The Milky Way is the name we all know best, but it is only part of the name. It is the Milky Way Galaxy - it is where we live. Most readers have seen pictures of galaxies; a round, spiral, flattened disk. These galaxies are spread around the universe and we see most of them a single stars; although, in fact, there are billions and billions of stars in what we perceive as one star. Our galaxy is roughly 150,000 light-years in diameter and contains Earth's solar system. (A light year is 5,878,625,373,184 miles - yes, that's almost 6 trillion miles in one year. By the way, the farthest galaxy is 13 billion light-years away. Do that math!) We are on the outer edge, thus what we know as the Milky Way is really looking inward toward the center of our galaxy and what we see is a white irregular luminous band that encircles the sky defining the plane of the galactic disk. Kind of similar to being a mite on a pancake. Looking up you might be able to see "out of the pancake"; however, looking toward the middle the mite would only see pancake and not the outside world beyond the pancake. The Milky Way system contains hundreds of billions of stars and large amounts of interstellar gas and dust. The Sun lies in one of the Galaxy's spiral arms, about 27,000 light-years from the center.

But, back to the point - it's not science, it's memories. Moab is one of my favorite places. You can disappear in many places and be at least a hundred miles away from the nearest light and the cites are so far and so small and so spread out they don't affect the sky. I always believe I am looking at the same sky as the Fremont and the Anasazi. The Winds offer the same solitude, but higher. Sleeping at 12,000 feet one can hardly separate the stars one from the other. You can even see satellites wiz across the sky. Mt.
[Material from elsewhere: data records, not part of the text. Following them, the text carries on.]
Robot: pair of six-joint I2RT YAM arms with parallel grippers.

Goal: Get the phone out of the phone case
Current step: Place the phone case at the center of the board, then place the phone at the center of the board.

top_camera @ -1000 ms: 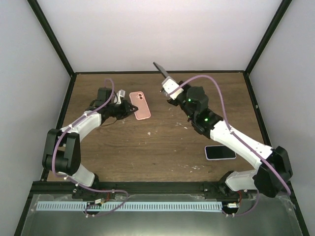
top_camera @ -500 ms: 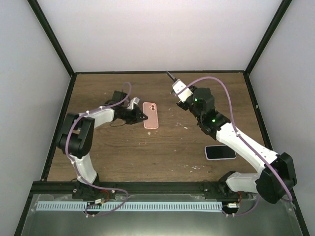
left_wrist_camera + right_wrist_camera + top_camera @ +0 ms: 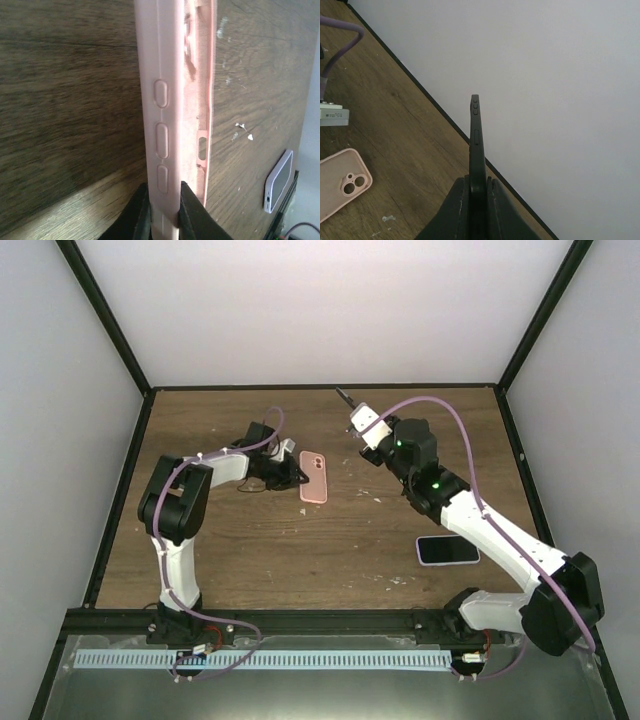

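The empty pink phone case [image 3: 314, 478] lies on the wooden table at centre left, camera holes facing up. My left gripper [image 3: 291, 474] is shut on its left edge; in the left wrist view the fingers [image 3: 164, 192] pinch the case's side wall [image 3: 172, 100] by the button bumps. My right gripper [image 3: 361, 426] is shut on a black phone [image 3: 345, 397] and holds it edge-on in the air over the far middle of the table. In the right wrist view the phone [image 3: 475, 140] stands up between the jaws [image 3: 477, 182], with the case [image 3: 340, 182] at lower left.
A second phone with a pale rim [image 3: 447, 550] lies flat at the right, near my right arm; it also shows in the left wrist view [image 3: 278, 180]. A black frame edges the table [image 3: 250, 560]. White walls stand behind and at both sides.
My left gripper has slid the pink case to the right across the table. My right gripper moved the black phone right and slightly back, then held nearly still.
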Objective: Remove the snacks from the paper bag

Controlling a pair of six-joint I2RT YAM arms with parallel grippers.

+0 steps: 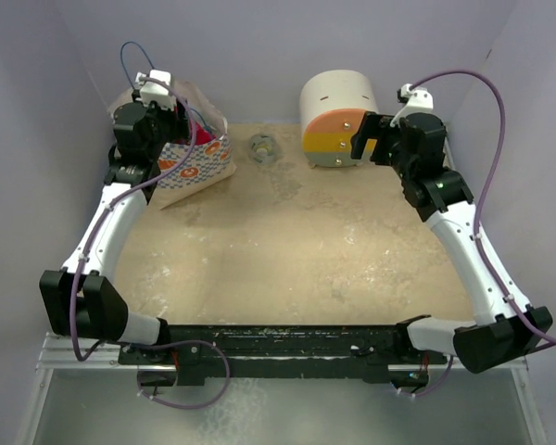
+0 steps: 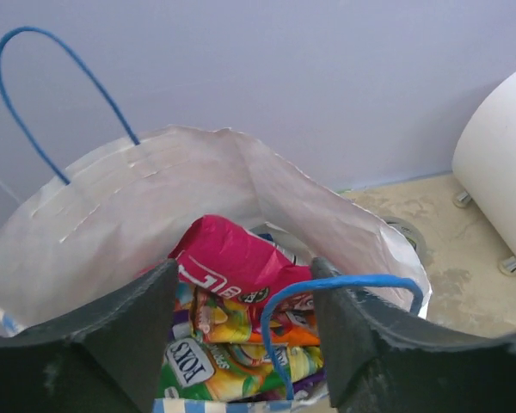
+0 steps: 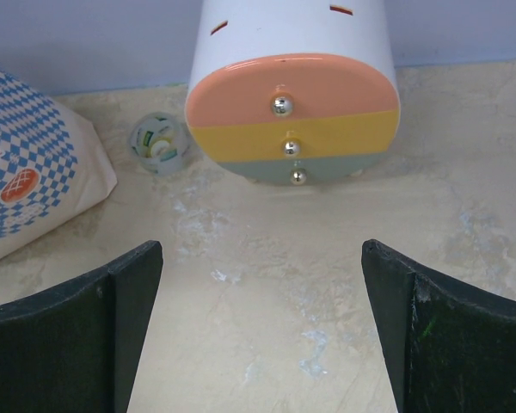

Robson in the Canadian Rockies is also unforgettable.

There is also a special place in Vermont. The stars aren't quite so bright there, but the place in full of memories, and fun, and the stars are just the icing. Once Tammi and I, when we first met, slept under the stars in western Maryland. The Milky Way shone like new love. I will never forget the view and the feeling.

The milky way makes me think of my friends. Of being high, and cold, and tired. Of fun, of good sleep, and of fires, and climbing, and blankets, and easy talk. It is the stuff of life.